Virginie Si Hassen : À ce jour, 41 % des dirigeants de PME expriment leur intention de céder leur entreprise dans les cinq prochaines années. Cependant, un quart d’entre eux n’a pas encore défini de projet de transmission en raison d’un manque de temps ou de difficultés à identifier un repreneur. Pour y remédier, nous avons enrichi notre offre d’accompagnement des cédants dans la préparation de leur projet et la connexion avec des repreneurs via la Bourse de la Transmission.
Cette plateforme recense toutes les annonces de Fusacq, du CRA, des fédérations professionnelles, des chambres de commerce et d’artisanat et d’autres opérateurs privés, ce qui représente plus de 46 000 affaires. C’est un dispositif gratuit et méconnu des dirigeants. Nous proposons par ailleurs du partage d’expertise sur Bpifrance-Création.fr, des formations en ligne et des webinaires pour aider les vendeurs à structurer leur projet, à définir une stratégie. Des consultants peuvent par ailleurs intervenir une dizaine de jours pour les accompagner dans cette étape clé.

Que faudrait-il changer pour que la transmission d’entreprise devienne un réflexe et non plus une urgence mal préparée ?

Virginie Si Hassen : Le premier enjeu clé repose sur une meilleure préparation et sensibilisation des cédants. Il faut également valoriser l’intérêt stratégique de la reprise. Contrairement à une création ex nihilo, reprendre une entreprise permet de bénéficier immédiatement d’un marché existant, d’un portefeuille clients établi et d’une notoriété déjà construite. C’est un gain de temps considérable, mais aussi un levier de croissance plus sécurisé, à condition, bien sûr, que la transmission soit bien préparée, que les risques soient évalués.
NOTRE RÉSUMÉ EN
5 points clés de l'interview
PAR L'EXPRESS CONNECT IA
(VÉRIFIÉ PAR NOTRE RÉDACTION)
Voici un résumé en cinq points clés de l’interview : « Le financement reste un obstacle majeur à la transmission », Virginie Si Hassen Bpifrance
Un enjeu économique national
La transmission d’entreprise est cruciale pour préserver l’emploi et les savoir-faire. Pourtant, malgré le vieillissement des dirigeants de PME et d’ETI, le nombre de transmissions diminue, ce qui fragilise le tissu économique français.
Des freins multiples à la transmission
Le principal obstacle reste le manque de préparation. Les transmissions échouent souvent pour des raisons financières, psychologiques ou culturelles. De nombreux dirigeants préfèrent fermer leur société plutôt que de la céder, faute d’accompagnement adapté.
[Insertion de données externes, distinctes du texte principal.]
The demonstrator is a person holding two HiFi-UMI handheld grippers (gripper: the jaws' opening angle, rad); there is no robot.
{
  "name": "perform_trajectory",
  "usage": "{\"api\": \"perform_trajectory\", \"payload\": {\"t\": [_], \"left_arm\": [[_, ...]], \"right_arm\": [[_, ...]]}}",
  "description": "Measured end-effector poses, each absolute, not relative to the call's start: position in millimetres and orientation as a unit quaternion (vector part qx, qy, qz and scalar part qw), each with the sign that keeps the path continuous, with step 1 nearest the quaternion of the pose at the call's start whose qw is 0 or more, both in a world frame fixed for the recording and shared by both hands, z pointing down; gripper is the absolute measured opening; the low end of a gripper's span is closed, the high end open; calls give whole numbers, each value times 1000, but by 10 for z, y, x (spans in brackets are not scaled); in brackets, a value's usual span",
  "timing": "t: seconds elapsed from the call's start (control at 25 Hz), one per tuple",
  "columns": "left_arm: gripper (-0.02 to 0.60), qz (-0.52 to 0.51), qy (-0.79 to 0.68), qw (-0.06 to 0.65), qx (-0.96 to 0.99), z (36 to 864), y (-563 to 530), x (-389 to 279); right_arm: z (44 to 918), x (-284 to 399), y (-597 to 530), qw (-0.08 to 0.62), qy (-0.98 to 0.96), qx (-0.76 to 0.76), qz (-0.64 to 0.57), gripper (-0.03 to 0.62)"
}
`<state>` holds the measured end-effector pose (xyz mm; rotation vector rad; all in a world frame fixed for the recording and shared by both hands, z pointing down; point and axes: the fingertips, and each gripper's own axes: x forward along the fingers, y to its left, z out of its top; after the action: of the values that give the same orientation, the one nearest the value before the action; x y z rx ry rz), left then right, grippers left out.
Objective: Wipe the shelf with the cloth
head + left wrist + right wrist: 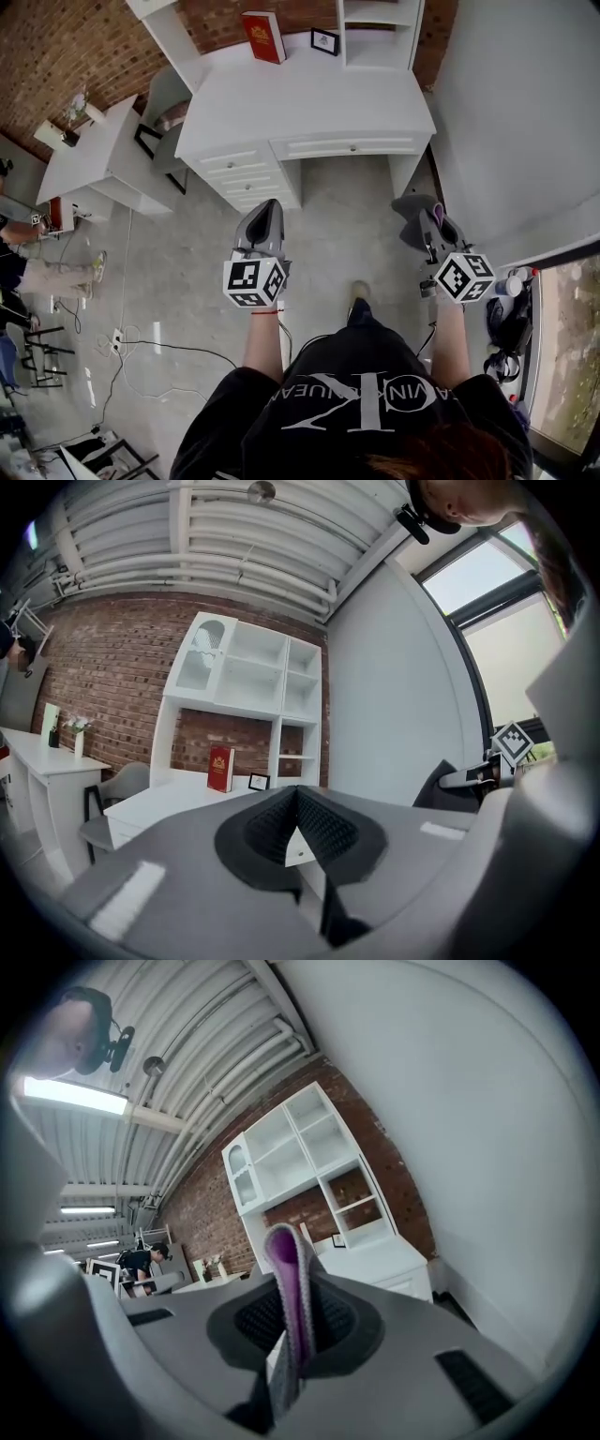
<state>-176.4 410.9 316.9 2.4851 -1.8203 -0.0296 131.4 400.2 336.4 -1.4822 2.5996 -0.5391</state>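
Right gripper (pixel 289 1333) pinches the cloth (pixel 284 1260) lengthwise, its fold pointing toward the shelf (pixel 309 1171).

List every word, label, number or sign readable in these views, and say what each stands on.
"AVIN" and "UEAN": white letter fragments beside a large monogram on the person's black T-shirt; the rest is hidden.
Red hardcover book: gold emblem and print, too small to read.
Small black picture frame: too blurred to read.
Left marker cube and right marker cube: black-and-white square codes, no words.
Grey-and-purple cloth: no label shows.
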Motion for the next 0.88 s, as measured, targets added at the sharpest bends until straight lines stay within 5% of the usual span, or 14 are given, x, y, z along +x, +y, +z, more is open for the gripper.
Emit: {"api": "perform_trajectory", "payload": {"t": [0.88], "left_arm": [[11, 10, -582, 49, 812, 3451, 2197, -1140]], "right_arm": [[3618, 1658, 2174, 35, 860, -469, -198, 31]]}}
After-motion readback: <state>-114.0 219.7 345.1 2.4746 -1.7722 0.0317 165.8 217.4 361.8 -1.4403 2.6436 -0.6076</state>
Le financement, obstacle majeur pour les repreneurs
Bpifrance a lancé le Prêt Croissance Transmission, un prêt sans garantie pouvant atteindre 5 millions d’euros, avec deux ans de différé d’amortissement. Ce dispositif vise à lever le frein du financement et à faciliter la reprise des PME et ETI.
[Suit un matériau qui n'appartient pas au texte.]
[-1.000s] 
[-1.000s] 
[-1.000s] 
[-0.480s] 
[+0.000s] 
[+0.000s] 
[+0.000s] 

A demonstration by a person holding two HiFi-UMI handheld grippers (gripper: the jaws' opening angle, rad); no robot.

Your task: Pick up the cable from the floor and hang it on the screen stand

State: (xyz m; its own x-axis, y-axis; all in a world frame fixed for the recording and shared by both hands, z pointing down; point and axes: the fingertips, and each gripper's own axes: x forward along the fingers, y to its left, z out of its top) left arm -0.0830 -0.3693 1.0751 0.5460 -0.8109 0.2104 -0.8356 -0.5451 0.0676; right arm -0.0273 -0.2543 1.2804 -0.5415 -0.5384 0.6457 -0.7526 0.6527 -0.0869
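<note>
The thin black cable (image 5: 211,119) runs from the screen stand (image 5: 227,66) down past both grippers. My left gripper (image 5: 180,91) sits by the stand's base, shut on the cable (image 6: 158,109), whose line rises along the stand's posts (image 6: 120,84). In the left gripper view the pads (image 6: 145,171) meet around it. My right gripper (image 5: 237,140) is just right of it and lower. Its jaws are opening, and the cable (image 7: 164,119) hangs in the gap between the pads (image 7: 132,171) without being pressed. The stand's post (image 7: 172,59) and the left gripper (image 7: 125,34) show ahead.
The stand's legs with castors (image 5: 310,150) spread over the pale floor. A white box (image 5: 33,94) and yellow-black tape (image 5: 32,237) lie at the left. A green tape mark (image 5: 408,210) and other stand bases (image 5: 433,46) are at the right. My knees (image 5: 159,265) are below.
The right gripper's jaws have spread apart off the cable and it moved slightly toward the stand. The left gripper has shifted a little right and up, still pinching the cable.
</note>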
Un accompagnement renforcé des cédants
Bpifrance soutient les dirigeants via la Bourse de la Transmission, une plateforme recensant plus de 46 000 affaires à reprendre. L’établissement public propose aussi des formations, webinaires et interventions de consultants pour structurer les projets de cession.
Faire de la transmission un réflexe
Pour Virginie Si Hassen, il faut valoriser la reprise comme une alternative stratégique à la création d’entreprise. Bien préparée, elle offre un gain de temps et un levier de croissance durable, à condition que les cédants et repreneurs soient mieux accompagnés.